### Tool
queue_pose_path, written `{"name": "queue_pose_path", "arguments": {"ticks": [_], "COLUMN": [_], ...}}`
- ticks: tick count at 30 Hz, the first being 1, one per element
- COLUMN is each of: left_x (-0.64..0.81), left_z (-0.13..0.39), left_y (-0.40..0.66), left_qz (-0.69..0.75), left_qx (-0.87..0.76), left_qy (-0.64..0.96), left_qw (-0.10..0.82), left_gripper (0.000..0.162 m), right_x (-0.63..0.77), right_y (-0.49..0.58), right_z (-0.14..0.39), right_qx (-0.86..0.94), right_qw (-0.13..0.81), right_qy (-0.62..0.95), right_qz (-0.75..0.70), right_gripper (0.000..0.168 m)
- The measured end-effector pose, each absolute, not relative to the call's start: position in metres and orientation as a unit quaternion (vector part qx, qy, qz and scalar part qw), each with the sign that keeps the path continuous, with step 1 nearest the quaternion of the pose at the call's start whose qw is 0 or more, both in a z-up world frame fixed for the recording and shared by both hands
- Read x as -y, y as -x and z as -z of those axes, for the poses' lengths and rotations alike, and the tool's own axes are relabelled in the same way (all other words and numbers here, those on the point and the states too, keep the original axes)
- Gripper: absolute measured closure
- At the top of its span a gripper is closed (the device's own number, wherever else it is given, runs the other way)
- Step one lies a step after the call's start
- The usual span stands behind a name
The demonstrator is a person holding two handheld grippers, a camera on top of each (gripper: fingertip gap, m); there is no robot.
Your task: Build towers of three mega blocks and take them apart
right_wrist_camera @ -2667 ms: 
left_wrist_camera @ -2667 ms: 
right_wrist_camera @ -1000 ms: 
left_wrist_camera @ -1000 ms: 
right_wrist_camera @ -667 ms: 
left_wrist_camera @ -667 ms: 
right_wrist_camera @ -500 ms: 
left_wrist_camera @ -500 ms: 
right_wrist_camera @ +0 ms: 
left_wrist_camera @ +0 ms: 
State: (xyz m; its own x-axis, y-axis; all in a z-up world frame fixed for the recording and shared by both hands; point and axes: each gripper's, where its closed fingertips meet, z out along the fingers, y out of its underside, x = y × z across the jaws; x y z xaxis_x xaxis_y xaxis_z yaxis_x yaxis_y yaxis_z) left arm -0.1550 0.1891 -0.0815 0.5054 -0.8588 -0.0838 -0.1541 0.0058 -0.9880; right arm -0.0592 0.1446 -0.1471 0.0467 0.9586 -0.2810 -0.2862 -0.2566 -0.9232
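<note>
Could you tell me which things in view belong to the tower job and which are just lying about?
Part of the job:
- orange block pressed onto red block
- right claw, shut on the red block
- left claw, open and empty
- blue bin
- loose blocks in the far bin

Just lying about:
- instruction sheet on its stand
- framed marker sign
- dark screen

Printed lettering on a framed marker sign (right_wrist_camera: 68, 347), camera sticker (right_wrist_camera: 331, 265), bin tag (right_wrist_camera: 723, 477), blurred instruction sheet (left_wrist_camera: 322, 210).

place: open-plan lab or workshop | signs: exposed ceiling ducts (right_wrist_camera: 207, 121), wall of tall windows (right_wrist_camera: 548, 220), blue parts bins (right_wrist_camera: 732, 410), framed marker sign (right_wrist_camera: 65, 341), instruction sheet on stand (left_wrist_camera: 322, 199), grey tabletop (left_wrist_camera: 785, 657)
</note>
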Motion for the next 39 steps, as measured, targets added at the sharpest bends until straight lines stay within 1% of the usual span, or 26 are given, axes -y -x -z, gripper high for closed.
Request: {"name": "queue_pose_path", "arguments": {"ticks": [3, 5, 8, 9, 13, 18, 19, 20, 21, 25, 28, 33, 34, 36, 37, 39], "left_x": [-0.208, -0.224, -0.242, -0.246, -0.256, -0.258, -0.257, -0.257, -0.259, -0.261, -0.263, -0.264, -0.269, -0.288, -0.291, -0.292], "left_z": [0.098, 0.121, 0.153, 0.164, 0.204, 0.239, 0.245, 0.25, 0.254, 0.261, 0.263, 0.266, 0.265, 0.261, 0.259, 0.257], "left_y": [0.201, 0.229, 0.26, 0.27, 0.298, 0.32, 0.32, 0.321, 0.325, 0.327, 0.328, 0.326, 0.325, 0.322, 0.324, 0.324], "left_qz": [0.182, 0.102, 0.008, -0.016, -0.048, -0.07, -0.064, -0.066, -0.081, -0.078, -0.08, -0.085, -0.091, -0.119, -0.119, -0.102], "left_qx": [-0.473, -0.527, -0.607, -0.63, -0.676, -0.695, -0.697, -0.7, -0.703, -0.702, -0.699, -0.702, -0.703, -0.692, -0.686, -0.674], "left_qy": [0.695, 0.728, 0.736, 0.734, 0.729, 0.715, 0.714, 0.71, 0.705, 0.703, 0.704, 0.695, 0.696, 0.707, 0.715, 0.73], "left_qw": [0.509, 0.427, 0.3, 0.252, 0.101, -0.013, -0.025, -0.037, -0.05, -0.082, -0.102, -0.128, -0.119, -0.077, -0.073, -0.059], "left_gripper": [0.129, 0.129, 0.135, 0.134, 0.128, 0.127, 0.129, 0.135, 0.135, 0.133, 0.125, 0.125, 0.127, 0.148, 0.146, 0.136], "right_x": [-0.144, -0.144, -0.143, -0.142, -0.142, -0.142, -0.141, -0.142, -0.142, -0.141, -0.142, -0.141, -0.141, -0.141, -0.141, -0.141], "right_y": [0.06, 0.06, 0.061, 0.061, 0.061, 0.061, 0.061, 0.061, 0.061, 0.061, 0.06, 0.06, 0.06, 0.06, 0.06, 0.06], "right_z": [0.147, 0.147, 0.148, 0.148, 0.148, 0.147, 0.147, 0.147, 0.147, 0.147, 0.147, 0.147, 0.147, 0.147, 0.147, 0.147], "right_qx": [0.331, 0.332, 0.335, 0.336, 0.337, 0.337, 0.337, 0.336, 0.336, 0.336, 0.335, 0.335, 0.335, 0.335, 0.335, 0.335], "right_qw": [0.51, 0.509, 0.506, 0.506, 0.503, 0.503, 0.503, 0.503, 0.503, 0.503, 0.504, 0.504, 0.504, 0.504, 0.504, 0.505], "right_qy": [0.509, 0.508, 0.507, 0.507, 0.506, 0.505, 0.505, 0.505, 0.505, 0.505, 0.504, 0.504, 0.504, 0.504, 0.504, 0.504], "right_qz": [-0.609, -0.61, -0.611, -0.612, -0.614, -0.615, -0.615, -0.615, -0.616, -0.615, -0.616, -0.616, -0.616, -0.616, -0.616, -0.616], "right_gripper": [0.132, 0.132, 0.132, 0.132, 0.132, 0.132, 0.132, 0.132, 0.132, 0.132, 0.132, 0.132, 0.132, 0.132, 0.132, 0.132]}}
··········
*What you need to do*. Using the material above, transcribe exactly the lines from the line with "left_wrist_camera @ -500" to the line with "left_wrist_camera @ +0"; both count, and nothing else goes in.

*Exercise output*.
left_wrist_camera @ -500 ms: 
right_wrist_camera @ +0 ms: 
left_wrist_camera @ +0 ms: 

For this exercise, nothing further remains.